• **What the task asks**
Which lines run from the line with "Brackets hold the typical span" through the line with "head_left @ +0" in the entries below? Print them exactly, both ends included, and nothing more.
_ _ _ _ _ _ _
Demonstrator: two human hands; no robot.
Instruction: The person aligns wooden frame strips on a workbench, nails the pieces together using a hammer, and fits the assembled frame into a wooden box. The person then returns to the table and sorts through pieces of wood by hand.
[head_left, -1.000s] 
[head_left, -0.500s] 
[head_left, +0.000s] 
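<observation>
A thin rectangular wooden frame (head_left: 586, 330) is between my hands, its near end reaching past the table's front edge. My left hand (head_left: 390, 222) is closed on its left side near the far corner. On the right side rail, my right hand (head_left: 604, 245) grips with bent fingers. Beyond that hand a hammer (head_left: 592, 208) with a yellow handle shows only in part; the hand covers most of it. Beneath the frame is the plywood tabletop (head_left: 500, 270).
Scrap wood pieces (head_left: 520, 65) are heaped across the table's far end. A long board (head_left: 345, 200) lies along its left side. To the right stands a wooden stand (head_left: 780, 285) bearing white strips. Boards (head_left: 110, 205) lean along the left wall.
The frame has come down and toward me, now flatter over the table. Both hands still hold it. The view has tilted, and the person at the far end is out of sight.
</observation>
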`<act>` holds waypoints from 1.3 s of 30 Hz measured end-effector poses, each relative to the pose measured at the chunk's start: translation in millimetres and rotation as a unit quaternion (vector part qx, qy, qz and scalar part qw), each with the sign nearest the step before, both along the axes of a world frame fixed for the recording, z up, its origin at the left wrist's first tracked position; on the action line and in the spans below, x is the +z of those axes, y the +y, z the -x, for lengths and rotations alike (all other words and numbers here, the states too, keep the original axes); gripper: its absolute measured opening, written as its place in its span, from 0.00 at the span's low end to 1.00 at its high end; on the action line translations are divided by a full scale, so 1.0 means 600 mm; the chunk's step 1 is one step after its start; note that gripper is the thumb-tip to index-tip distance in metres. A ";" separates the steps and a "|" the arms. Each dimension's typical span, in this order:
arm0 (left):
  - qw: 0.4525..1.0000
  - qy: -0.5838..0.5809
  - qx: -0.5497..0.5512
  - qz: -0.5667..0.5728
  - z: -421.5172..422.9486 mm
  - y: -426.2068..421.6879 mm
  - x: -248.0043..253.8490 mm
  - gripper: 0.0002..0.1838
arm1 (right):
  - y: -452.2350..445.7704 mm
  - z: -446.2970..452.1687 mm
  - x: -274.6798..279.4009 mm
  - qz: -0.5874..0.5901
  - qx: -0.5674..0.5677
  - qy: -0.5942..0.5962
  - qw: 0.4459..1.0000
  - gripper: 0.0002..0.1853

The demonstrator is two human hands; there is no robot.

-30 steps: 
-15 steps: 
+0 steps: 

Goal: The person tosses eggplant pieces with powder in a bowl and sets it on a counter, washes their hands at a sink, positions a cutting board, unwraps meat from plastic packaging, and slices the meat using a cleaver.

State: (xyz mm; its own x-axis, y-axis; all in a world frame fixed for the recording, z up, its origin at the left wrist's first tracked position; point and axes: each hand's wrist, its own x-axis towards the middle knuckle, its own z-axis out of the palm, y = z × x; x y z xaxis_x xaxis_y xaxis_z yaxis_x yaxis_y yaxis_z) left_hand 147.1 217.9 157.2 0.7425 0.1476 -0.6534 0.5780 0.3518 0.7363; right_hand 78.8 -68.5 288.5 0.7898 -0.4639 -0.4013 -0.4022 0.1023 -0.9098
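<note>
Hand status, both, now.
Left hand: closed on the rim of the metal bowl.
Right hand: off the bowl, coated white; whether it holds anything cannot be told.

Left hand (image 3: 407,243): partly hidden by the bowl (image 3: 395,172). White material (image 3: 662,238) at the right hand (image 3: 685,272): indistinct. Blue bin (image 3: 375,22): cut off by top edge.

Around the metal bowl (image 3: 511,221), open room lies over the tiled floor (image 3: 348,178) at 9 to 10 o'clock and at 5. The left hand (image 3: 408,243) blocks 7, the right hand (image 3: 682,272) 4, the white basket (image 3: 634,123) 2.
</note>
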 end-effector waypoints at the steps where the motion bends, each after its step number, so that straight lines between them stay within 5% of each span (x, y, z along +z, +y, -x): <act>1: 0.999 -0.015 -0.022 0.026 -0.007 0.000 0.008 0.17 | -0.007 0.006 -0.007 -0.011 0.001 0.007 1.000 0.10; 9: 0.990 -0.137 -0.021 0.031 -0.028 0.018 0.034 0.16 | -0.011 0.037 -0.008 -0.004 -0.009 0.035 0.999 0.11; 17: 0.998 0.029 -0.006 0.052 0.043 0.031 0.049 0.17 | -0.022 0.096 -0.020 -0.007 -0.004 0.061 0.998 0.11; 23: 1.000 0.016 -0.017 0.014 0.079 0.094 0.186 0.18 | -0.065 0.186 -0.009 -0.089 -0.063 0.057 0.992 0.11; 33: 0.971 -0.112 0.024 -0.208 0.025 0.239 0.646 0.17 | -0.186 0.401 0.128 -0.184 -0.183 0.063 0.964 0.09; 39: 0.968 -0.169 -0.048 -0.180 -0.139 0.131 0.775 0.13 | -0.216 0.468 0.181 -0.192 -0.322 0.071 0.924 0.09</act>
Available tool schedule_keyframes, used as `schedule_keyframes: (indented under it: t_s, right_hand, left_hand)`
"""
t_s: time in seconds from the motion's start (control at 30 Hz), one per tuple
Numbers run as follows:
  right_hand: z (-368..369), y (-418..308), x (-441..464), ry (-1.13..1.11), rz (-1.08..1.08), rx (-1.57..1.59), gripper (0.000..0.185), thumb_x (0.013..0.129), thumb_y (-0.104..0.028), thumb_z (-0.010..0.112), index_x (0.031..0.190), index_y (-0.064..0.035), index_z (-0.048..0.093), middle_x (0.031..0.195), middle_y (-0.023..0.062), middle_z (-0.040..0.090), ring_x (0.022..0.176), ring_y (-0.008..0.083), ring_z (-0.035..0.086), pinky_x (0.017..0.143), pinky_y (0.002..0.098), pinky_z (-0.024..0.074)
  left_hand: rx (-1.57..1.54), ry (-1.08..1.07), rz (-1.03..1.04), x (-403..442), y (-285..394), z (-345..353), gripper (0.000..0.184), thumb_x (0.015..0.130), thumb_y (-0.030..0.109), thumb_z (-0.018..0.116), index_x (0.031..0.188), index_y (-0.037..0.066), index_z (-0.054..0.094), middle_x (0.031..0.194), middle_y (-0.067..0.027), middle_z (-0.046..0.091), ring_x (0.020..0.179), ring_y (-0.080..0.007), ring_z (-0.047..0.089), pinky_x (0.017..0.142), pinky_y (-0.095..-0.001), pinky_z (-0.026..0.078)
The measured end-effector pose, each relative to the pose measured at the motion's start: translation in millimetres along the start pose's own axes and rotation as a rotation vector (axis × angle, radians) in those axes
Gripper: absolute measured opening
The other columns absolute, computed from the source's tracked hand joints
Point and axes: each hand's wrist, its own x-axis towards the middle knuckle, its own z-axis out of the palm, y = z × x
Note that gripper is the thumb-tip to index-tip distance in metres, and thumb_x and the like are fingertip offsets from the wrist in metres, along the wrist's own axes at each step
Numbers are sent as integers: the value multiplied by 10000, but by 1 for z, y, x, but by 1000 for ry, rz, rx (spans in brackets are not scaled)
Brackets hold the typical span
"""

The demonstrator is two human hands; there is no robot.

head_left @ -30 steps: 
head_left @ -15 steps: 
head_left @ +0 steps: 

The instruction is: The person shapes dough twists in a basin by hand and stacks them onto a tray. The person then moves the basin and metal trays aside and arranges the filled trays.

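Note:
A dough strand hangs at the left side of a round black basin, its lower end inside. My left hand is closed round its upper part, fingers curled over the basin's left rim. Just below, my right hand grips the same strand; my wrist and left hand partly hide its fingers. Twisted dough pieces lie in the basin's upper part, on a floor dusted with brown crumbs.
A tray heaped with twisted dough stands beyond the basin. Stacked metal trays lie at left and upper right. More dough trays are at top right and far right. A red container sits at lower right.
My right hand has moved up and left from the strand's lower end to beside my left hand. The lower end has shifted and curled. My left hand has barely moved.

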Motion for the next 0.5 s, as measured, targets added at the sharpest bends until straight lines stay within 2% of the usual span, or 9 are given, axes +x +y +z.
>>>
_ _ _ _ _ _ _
• **Exercise result**
Brackets hold the typical span
"""

The demonstrator is two human hands; there is no robot.

head_left @ -30 steps: 
head_left @ -15 steps: 
head_left @ +0 steps: 

This brings the exercise to completion.